What to work on
Starting with the first line of the data below, copy each line up to and including the one containing "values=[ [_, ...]". Pictures stay out.
Start of Block
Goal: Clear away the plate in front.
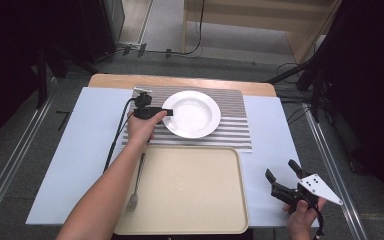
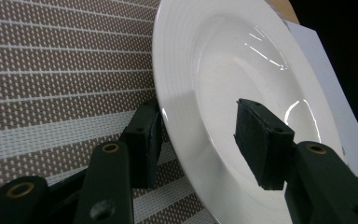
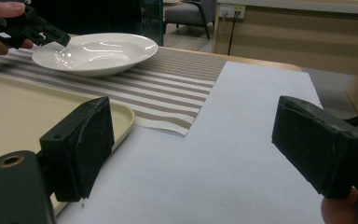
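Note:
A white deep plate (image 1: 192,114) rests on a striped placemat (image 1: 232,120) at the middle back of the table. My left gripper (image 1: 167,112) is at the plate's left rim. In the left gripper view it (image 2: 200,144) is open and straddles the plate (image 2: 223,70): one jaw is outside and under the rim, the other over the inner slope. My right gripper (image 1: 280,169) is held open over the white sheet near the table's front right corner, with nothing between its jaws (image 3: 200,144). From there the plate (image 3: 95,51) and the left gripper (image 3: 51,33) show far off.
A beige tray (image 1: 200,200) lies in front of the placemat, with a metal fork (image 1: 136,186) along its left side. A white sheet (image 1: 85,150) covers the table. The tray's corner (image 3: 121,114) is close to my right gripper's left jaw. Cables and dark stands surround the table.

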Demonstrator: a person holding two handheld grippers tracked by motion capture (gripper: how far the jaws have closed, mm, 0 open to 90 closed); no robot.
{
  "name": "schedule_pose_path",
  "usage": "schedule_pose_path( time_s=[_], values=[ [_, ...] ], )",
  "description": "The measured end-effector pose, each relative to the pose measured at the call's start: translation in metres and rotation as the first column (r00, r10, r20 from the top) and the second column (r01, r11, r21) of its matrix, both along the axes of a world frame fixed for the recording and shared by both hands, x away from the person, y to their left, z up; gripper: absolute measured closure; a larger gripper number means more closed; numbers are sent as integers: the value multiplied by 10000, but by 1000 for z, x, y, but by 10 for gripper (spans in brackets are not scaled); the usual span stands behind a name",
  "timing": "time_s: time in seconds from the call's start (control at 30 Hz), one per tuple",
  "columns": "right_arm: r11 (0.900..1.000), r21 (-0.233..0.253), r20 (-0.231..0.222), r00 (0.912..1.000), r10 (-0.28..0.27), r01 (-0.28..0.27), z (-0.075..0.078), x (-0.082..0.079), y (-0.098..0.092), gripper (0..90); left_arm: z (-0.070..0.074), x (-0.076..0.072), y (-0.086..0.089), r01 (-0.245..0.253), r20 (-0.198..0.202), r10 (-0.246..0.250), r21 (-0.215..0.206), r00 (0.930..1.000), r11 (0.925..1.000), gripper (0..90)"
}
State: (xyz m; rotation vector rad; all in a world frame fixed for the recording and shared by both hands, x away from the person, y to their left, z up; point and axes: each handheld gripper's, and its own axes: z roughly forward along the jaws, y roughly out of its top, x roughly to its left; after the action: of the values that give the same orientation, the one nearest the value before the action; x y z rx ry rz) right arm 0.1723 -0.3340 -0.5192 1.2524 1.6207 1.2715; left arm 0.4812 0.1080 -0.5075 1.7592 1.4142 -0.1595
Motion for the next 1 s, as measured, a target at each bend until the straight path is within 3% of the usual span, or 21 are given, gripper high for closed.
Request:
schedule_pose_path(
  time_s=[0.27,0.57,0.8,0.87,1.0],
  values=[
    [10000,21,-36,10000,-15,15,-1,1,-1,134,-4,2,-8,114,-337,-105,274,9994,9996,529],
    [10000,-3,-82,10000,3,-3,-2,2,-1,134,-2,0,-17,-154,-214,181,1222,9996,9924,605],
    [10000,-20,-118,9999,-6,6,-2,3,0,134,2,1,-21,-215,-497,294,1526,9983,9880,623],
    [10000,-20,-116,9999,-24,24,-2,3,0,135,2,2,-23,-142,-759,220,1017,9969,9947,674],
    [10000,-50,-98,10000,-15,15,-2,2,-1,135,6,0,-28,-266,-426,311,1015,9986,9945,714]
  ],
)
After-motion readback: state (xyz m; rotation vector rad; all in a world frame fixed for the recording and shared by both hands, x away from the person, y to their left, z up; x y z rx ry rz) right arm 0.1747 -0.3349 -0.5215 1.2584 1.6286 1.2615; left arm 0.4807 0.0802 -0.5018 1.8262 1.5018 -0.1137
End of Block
Reply
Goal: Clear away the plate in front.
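Note:
A white deep plate (image 1: 192,114) rests on a striped placemat (image 1: 232,120) at the middle back of the table. My left gripper (image 1: 167,112) is at the plate's left rim. In the left gripper view it (image 2: 200,144) is open and straddles the plate (image 2: 223,70): one jaw is outside and under the rim, the other over the inner slope. My right gripper (image 1: 280,169) is held open over the white sheet near the table's front right corner, with nothing between its jaws (image 3: 200,144). From there the plate (image 3: 95,51) and the left gripper (image 3: 51,33) show far off.
A beige tray (image 1: 200,200) lies in front of the placemat, with a metal fork (image 1: 136,186) along its left side. A white sheet (image 1: 85,150) covers the table. The tray's corner (image 3: 121,114) is close to my right gripper's left jaw. Cables and dark stands surround the table.
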
Demonstrator: a person holding two handheld grippers tracked by motion capture (gripper: how far the jaws have closed, mm, 0 open to 90 closed); no robot.
{
  "name": "schedule_pose_path",
  "usage": "schedule_pose_path( time_s=[_], values=[ [_, ...] ], )",

That concludes the output for this exercise.